What to produce: Read the lines below and count those that have the word "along". Respond with the number only.

Dataset extract:
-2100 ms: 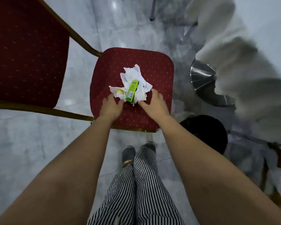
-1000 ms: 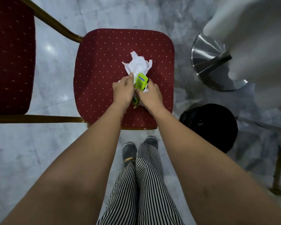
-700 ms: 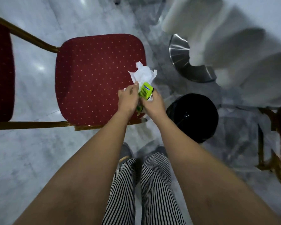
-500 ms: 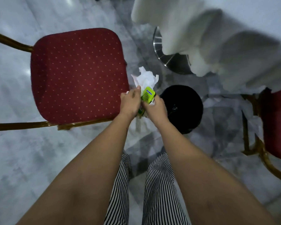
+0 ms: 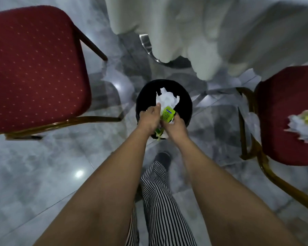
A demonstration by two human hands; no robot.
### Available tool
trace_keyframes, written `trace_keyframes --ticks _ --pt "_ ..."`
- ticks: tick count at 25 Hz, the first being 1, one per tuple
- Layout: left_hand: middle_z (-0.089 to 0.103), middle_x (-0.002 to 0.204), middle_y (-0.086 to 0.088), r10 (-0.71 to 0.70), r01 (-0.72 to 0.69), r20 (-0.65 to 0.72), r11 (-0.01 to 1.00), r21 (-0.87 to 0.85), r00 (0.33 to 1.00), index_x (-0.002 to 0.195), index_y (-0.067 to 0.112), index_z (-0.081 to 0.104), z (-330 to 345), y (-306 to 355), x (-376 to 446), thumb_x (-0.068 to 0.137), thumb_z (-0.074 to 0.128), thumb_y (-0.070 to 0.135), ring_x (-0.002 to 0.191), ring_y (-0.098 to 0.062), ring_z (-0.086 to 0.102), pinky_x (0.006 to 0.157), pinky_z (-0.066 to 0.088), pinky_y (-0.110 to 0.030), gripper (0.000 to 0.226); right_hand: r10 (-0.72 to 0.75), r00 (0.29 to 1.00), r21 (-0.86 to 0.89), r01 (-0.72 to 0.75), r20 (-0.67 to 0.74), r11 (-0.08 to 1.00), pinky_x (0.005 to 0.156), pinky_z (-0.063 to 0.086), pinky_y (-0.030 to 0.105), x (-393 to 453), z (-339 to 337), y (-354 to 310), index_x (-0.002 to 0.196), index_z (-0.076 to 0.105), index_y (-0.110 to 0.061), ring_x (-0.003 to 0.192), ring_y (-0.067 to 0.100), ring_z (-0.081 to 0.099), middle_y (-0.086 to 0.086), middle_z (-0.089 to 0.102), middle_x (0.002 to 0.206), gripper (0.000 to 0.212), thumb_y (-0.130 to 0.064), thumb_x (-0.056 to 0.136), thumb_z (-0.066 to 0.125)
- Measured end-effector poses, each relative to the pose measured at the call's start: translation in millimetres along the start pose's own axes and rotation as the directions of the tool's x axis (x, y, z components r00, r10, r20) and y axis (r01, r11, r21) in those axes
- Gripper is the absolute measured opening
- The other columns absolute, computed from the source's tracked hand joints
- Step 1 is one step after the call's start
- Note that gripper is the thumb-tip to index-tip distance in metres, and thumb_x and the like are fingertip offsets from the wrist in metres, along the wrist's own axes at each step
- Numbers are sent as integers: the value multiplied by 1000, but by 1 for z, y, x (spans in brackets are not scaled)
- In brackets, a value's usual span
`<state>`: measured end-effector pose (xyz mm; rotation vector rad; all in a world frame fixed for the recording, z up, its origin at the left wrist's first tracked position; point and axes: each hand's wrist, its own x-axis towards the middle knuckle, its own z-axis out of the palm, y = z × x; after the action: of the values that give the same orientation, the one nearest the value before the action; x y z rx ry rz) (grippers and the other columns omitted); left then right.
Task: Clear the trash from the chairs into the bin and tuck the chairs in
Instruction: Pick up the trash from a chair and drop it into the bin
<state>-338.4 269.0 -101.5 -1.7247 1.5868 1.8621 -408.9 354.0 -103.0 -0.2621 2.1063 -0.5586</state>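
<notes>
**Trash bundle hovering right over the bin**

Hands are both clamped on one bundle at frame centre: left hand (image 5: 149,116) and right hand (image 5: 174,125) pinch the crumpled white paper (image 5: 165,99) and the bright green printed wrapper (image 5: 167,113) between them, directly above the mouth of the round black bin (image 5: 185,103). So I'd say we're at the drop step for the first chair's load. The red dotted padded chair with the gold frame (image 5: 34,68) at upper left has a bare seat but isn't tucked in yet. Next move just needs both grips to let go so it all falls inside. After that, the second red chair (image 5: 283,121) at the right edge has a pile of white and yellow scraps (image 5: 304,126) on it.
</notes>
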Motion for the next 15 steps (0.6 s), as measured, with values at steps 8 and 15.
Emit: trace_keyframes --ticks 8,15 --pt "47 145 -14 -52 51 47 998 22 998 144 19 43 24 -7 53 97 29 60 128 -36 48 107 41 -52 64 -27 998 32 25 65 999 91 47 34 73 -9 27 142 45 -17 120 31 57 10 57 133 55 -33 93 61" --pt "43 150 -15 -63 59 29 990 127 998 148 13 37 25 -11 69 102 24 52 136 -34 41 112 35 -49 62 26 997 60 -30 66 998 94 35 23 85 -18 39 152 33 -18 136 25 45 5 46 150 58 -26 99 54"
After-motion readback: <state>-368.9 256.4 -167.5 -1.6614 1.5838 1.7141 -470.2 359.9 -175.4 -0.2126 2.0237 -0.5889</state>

The answer: 2